Jin Xia (superstar Fan Bingbing), a Chinese woman working in the Seoul airport as a security guard, notices something off while patting down a vibrant green-haired girl (Lee Joo-young from Hirokazu Kore-eda’s Broker) – as she is exclusively known throughout the film and in the credits.
The latter ends up leaving barefoot, and the two bump into each other again soon, leading to a series of revelations, such as that the green-haired girl is indeed a drug mule, and Jin’s boss is actually aware of the whole operation. Most importantly, it soon becomes clear that despite their pretty opposing personalities, the two women have a lot in common: both are somewhat stuck depending on awful men in their lives; Jin on her abusive hypocrite of a husband whom she married for a legal status in South Korea, and the girl on her drug dealing boss. One thing leads to another, and soon Jin carries the green-haired agent of chaos on her scooter into the night, through the streets of Seoul, in pursuit of freedom.
Green Night is the second feature by Chinese director Han Shuai, following her debut Summer Blur, which premiered at Berlinale in 2020 and snatched the Generation KPlus Grand Prix. That was a coming-of-age story about a strongminded teenage girl dealing with an unwelcoming outer world. In Green Night, which also had its premiere in Berlin earlier this year and was just screened at the Busan film festival, the world is depicted as outright hostile.

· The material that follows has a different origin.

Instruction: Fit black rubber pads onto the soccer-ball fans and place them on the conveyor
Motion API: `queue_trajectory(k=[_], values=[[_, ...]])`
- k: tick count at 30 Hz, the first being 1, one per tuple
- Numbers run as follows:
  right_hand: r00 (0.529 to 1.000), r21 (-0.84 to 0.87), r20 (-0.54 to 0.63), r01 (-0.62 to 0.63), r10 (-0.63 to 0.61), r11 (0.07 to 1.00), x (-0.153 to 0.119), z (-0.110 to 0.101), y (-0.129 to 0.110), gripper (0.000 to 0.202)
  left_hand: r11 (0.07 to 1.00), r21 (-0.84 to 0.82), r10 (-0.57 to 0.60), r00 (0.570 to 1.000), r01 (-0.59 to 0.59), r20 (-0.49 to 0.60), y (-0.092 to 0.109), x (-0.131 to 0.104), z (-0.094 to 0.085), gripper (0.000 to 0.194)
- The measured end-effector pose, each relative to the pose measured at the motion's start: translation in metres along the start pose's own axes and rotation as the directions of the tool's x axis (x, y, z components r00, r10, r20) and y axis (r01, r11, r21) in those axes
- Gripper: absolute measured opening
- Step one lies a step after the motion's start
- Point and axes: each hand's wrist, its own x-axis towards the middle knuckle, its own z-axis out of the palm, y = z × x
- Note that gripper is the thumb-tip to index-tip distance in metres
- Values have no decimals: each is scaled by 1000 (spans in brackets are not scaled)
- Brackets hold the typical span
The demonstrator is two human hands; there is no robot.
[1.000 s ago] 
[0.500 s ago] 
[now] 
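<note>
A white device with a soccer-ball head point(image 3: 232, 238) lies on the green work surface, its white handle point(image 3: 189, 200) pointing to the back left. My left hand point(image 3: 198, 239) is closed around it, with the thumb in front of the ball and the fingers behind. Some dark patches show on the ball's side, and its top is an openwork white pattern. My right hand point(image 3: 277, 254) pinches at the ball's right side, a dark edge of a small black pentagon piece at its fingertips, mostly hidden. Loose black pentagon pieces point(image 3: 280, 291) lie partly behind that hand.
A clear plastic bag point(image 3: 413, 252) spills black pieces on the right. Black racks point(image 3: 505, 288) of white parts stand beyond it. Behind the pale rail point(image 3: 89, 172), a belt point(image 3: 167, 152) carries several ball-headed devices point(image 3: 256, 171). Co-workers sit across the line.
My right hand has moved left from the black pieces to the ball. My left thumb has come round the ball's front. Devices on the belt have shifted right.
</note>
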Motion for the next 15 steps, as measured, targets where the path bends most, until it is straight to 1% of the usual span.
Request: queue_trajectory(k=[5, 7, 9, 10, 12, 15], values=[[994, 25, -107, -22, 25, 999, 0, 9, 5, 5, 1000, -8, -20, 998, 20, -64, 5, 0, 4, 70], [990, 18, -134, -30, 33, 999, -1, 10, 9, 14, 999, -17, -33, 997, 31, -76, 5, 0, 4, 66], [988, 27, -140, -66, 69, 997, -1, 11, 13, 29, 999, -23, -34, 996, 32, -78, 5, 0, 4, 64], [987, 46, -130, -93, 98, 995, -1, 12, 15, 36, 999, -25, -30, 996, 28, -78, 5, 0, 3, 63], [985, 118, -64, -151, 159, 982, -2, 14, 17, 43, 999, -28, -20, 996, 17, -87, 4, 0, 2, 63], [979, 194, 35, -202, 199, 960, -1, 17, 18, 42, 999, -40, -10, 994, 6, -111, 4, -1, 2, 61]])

The Seoul landscape here is decidedly bleak, with the only splash of color being Lee Joo-young’s heroine with her green hair, green nail polish and purple jacket. Fan’s character is, of course, dressed in black as she eagerly follows her own personal green-haired Virgil into neon-noir territory with all the seedy bowling alleys, fish markets and luxury hotel rooms. All of this is visually striking, shot by cinematographers Matthias Delvaux (Old Beast) and Kim Hyun-seok (Poetry, A Girl at My Door), who balance the wide shots of the city with intimate closeups when the two protagonists are together in one frame. Han Shuai’s film actually has a lot going for it, and it’s a shame it ends up sort of crumbling under its own weight.
The topics explored -- economic migration, gender inequality, domestic violence and traumas of the past that are almost impossible to shake off -- should definitely resonate, and they do. The problem here is that the story, and the journey the heroines take, don’t really offer anything new beyond what’s expected, including the ending; it is a noir film, after all.
There are certain moments of wonderful unpredictability: the whole bowling alley sequence, the strategic use of the Christmas lights string, the suspense of a patting down that weirdly involves farting. But those are just that, moments, while the story itself unfolds checking all the usual boxes for the Thelma & Louise kind of narrative.
Both Fan Bingbing and Lee Joo-young are great in their roles, but the script strangely doesn’t allow the former much of a transformation. keeping it pretty much a one-note performance and making it harder to relate to the character. The same goes for the film: Green Night is just one of those pieces you desperately strive to love but end up mostly having a great deal of respect for it.